## Task statement
Which lines of the data contain the string "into"? Copy every one of them.

··········

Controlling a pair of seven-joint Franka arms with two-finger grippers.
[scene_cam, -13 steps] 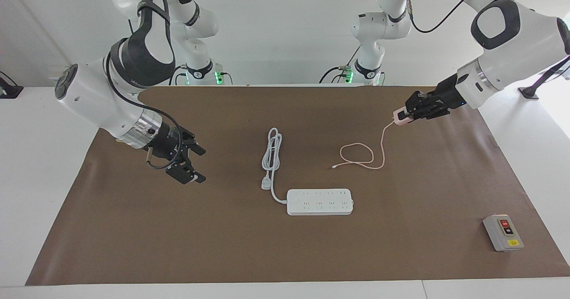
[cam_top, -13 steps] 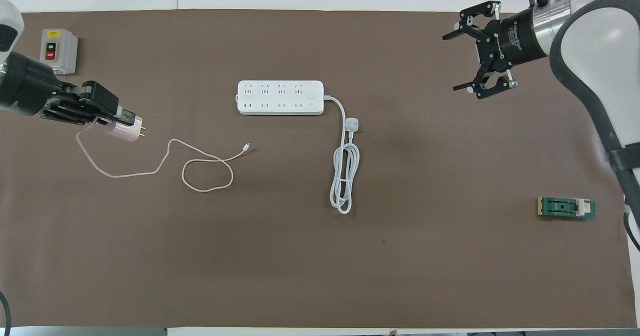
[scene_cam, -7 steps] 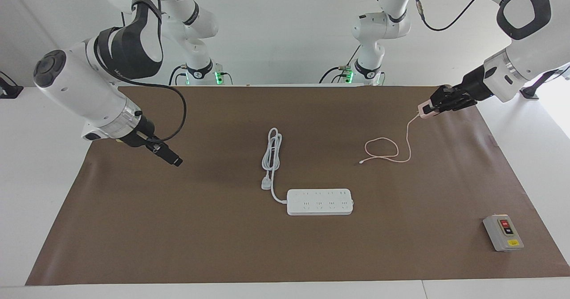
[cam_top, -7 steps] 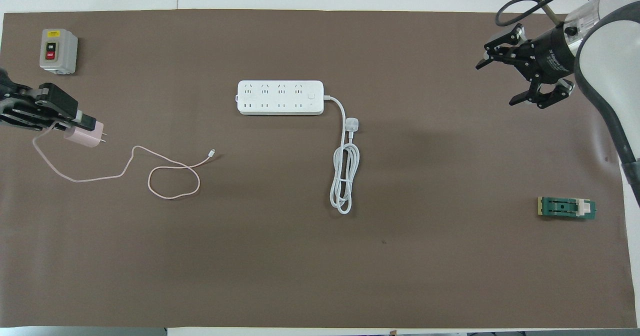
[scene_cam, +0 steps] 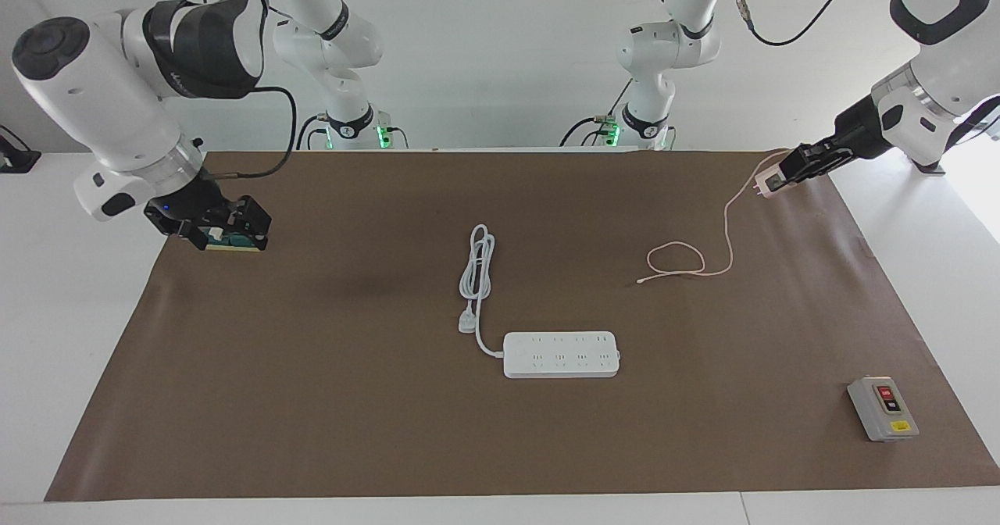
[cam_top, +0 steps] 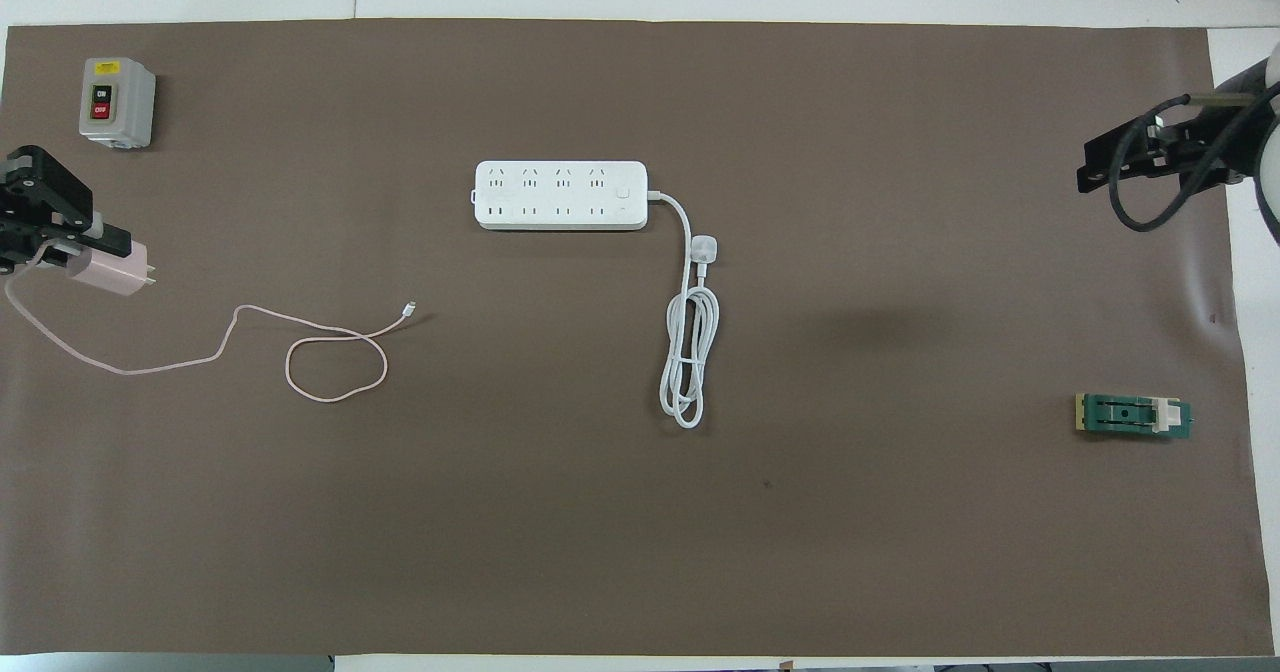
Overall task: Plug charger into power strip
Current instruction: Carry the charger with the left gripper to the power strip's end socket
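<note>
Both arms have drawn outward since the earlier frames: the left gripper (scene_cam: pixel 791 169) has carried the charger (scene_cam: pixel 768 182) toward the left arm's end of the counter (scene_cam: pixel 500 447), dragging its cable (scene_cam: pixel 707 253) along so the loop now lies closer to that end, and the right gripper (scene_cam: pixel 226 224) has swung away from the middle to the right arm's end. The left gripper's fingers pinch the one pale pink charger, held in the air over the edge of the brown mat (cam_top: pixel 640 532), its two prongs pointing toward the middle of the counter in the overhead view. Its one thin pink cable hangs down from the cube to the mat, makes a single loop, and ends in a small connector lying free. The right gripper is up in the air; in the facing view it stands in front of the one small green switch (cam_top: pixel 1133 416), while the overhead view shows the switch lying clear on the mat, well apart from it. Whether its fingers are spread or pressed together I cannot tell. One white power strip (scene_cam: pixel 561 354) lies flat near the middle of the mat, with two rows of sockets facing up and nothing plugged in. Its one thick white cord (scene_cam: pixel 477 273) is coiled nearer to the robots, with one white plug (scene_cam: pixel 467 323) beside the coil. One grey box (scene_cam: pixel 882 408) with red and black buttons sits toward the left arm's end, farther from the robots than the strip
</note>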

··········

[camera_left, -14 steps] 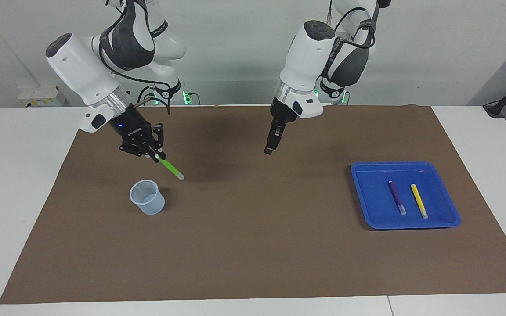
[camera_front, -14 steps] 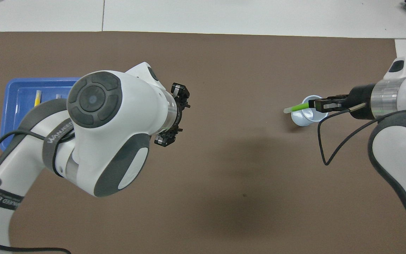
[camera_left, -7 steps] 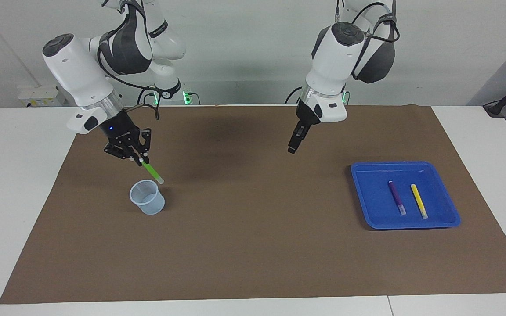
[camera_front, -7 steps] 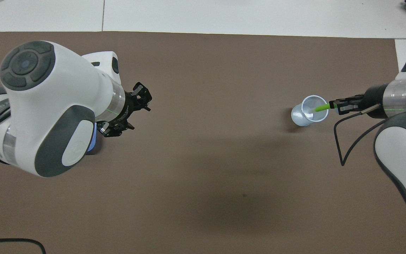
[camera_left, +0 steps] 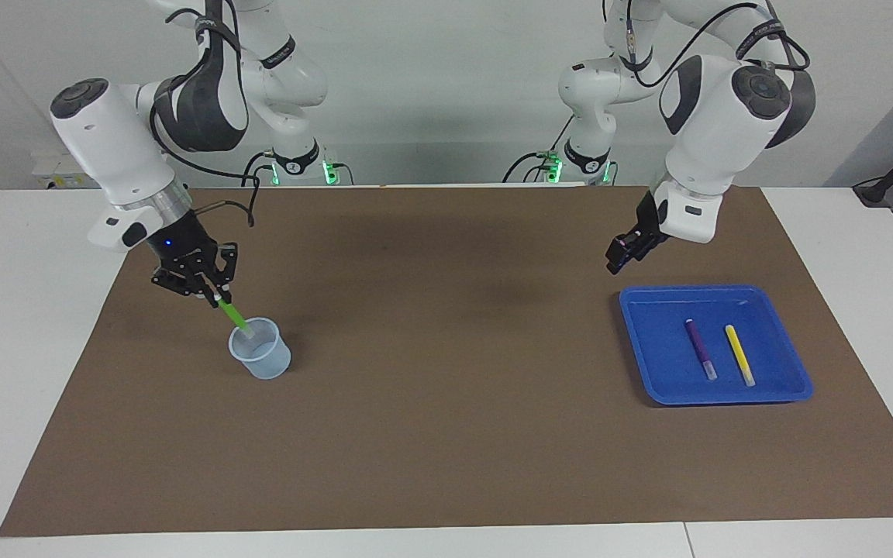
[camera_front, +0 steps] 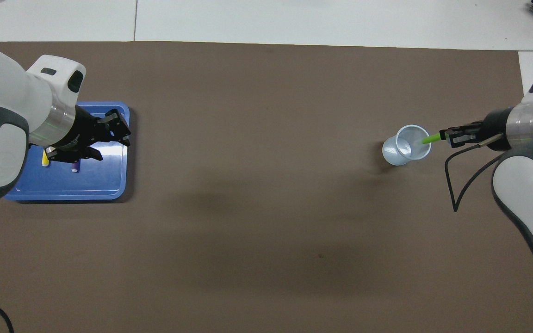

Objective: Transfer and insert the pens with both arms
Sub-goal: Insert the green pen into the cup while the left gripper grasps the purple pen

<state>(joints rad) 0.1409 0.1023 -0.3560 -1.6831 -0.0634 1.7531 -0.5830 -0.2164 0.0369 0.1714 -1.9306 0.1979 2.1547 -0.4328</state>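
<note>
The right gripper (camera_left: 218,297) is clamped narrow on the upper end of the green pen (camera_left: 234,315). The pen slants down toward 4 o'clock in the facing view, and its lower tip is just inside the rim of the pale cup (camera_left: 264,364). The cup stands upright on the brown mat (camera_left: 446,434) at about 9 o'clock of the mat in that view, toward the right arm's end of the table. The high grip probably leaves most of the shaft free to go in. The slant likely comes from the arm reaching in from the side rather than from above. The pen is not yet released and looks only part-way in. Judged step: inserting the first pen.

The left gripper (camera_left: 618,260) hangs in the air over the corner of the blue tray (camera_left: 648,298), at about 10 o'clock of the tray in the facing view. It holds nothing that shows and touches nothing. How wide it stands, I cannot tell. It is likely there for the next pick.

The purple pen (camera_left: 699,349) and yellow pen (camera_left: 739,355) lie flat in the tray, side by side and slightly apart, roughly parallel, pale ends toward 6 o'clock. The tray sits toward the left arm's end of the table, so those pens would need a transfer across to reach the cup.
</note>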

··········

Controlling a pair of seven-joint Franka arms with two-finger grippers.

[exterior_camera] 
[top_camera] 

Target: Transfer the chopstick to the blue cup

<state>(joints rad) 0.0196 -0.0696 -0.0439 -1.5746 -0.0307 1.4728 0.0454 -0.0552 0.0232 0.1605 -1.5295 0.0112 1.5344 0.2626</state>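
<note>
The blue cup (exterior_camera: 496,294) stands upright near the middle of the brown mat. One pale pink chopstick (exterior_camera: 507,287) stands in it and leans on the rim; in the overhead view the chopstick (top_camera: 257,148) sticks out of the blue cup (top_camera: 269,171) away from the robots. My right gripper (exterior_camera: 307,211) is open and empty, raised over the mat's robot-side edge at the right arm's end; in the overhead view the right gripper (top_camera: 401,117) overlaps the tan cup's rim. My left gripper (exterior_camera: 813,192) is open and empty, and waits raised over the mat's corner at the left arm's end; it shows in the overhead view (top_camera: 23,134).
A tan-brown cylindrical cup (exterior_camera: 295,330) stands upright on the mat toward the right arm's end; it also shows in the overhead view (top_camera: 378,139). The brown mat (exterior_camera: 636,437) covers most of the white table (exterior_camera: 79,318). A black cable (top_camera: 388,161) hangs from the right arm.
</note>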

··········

## Finished exercise
Overall task: Plug charger into power strip
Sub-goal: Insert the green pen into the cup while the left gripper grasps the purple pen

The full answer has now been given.